What this task involves | Nothing but an exact copy of the data should be output.

####

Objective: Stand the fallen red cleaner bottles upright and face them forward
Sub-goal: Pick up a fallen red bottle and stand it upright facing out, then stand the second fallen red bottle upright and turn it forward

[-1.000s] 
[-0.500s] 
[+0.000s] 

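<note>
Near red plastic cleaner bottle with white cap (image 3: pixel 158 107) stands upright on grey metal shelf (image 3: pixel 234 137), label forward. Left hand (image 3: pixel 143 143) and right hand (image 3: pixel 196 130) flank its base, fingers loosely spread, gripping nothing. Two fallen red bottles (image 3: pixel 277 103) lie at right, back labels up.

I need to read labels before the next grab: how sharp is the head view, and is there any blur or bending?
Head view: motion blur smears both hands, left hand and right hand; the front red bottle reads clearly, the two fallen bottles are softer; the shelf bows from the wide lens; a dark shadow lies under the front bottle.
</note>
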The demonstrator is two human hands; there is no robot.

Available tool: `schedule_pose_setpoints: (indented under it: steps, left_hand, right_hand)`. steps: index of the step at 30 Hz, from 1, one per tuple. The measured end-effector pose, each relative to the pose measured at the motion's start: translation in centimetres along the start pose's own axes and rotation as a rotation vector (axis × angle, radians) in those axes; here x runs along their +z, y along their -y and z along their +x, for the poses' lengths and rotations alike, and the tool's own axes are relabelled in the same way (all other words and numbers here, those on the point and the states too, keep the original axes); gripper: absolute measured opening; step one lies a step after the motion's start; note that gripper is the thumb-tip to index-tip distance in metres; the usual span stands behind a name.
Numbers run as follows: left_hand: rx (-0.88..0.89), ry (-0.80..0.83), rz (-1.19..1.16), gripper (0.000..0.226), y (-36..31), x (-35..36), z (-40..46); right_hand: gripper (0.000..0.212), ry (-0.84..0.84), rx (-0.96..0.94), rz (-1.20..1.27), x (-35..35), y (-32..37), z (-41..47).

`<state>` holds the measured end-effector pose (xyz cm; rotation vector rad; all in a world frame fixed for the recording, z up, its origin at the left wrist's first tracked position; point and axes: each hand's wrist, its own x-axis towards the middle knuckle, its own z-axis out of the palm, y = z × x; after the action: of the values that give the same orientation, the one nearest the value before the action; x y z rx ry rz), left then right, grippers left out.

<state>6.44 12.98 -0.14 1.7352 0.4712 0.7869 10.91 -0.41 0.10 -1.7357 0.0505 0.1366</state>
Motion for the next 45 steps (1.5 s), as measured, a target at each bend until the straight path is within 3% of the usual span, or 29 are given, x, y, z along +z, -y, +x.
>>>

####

Finished exercise |
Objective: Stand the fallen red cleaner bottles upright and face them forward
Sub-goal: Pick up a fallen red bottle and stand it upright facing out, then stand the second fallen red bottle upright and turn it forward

[-1.000s] 
[-0.500s] 
[+0.000s] 

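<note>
Near red plastic cleaner bottle with white cap (image 3: pixel 158 107) stands upright on grey metal shelf (image 3: pixel 234 137), label forward. Left hand (image 3: pixel 143 143) and right hand (image 3: pixel 196 130) flank its base, fingers loosely spread, gripping nothing. Two fallen red bottles (image 3: pixel 277 103) lie at right, back labels up.

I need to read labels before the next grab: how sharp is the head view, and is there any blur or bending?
Head view: motion blur smears both hands, left hand and right hand; the front red bottle reads clearly, the two fallen bottles are softer; the shelf bows from the wide lens; a dark shadow lies under the front bottle.
</note>
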The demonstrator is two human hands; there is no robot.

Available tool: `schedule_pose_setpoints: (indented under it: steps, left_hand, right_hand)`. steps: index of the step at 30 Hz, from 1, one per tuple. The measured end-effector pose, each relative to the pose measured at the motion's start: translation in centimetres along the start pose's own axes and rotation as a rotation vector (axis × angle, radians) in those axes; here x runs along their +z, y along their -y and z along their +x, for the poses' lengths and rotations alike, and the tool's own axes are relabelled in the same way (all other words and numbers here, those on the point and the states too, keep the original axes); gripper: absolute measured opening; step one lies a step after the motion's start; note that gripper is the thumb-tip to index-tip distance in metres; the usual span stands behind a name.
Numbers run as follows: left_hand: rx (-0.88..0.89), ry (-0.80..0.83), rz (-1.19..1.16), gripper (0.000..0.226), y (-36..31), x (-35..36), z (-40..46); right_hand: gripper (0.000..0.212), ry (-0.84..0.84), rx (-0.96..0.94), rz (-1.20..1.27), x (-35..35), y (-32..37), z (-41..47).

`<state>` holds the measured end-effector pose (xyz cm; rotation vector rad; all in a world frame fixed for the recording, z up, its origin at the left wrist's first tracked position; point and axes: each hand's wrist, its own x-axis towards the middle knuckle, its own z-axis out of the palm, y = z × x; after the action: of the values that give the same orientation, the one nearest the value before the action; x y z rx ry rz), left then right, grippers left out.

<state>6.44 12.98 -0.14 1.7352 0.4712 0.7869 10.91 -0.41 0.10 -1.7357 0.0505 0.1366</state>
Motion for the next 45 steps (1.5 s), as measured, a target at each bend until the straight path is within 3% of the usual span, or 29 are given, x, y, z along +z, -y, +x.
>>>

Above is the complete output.